## WORK TO COMPLETE
Without including any images, repeat the listing below exactly.

···

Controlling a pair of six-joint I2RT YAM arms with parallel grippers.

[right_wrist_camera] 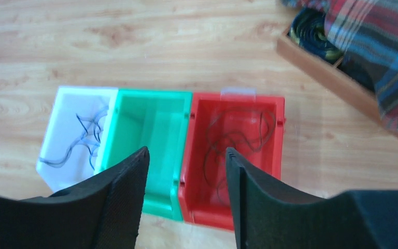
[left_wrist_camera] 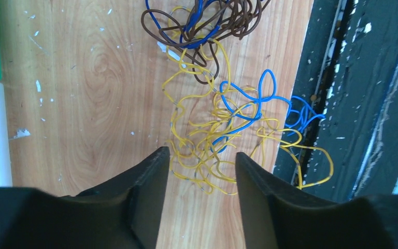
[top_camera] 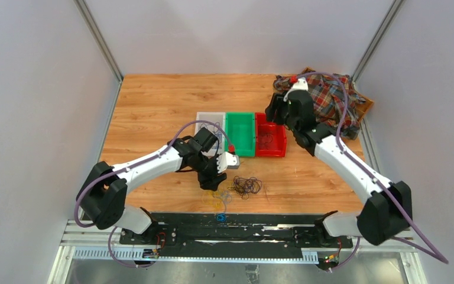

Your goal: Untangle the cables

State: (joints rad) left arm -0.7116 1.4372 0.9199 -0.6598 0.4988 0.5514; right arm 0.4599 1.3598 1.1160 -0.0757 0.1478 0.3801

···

## SOLUTION TO THE EXERCISE
Controlling a pair of six-joint I2RT YAM arms with parallel grippers.

[right_wrist_camera] 
[left_wrist_camera] 
[top_camera] 

Your goal: Untangle the cables

State: (joints rad) left arm -0.7116 1.4372 0.9199 -0.6598 0.4988 0.5514; right arm 0.4599 1.3598 1.1160 -0.0757 0.1478 0.3801

Nothing remains open in this exercise.